A business's core functions are attraction, conversion, and delivery. Ancillary functions like IT or finance can be outsourced. Since your brand is the primary driver of customer attraction, it's a core asset that must be managed by a dedicated in-house team, not an external agency.
When a competitor starts copying an unprofitable or operationally draining part of your business, let them. Don't engage in a price or service war over a flawed model. Focus on your most profitable, customer-centric offerings, and the competitor will likely fail on their own.
To fix high churn, stop trying to serve everyone. Analyze your most successful customers to identify their specific demographics, business size, and behaviors. Then, exclusively target that narrow, ideal avatar. Your CAC may rise, but LTV will skyrocket, solving the root cause of churn.
Before aiming for national scale, businesses must first completely dominate their local market.

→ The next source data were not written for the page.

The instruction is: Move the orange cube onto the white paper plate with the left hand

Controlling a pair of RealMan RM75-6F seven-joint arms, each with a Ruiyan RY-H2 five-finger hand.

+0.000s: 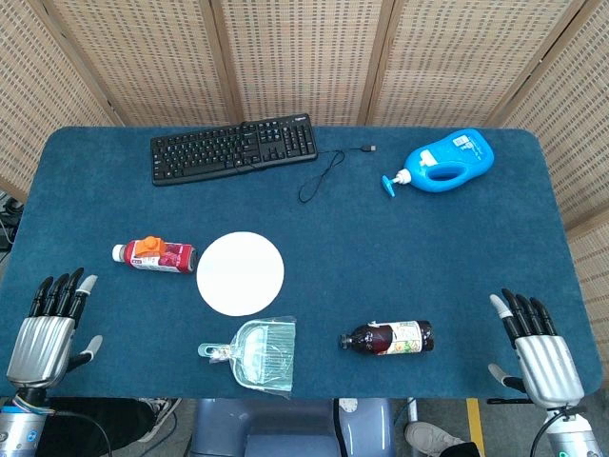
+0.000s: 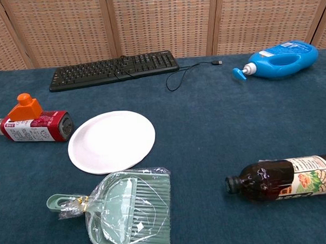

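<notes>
The orange cube (image 1: 149, 248) (image 2: 25, 108) rests on top of a red bottle (image 1: 155, 256) (image 2: 35, 127) that lies on its side at the table's left. Just right of them sits the white paper plate (image 1: 241, 273) (image 2: 112, 140), with nothing on it. My left hand (image 1: 50, 326) rests open near the front left corner, well short of the cube, fingers pointing away from me. My right hand (image 1: 536, 346) lies open at the front right corner. Neither hand shows in the chest view.
A green dustpan in plastic wrap (image 1: 256, 355) (image 2: 127, 214) lies in front of the plate. A dark bottle (image 1: 389, 337) (image 2: 284, 178) lies front right. A black keyboard (image 1: 234, 147) (image 2: 114, 69) and blue detergent jug (image 1: 447, 161) (image 2: 281, 59) sit at the back.
</notes>
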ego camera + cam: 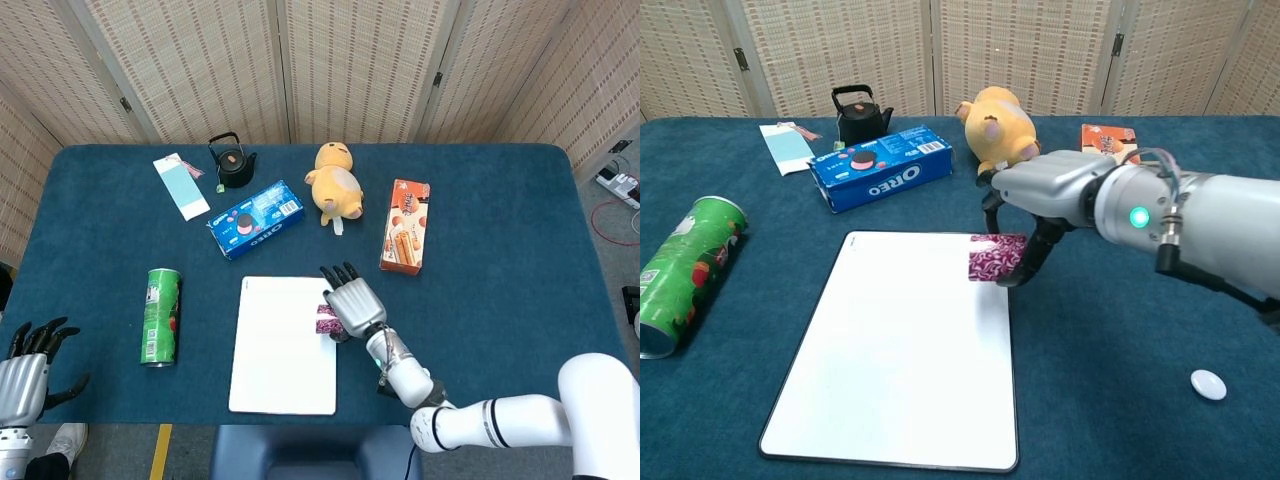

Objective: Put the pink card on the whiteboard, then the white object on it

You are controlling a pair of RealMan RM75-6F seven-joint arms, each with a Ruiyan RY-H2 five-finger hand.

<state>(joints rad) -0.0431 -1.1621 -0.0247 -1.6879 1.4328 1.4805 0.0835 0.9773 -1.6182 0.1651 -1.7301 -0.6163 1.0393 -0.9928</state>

Expanding too quickly without a fortified home base leads to collapse, just as an army's supply lines break when stretched too thin. Focus on conquering your city first.
Sales motions that work for a warm, organic audience (e.g., a webinar selling straight to checkout) will almost certainly fail with cold traffic from paid ads. The economics and conversion rates will change dramatically, requiring a new sales process to handle lower-intent leads.
Believing your market can't afford a high-ticket price is often a symptom of a limited, low-intent lead source (like quarterly workshops). Running paid ads taps into a different, wealthier segment of the same market, proving that ability to pay exists beyond your current audience.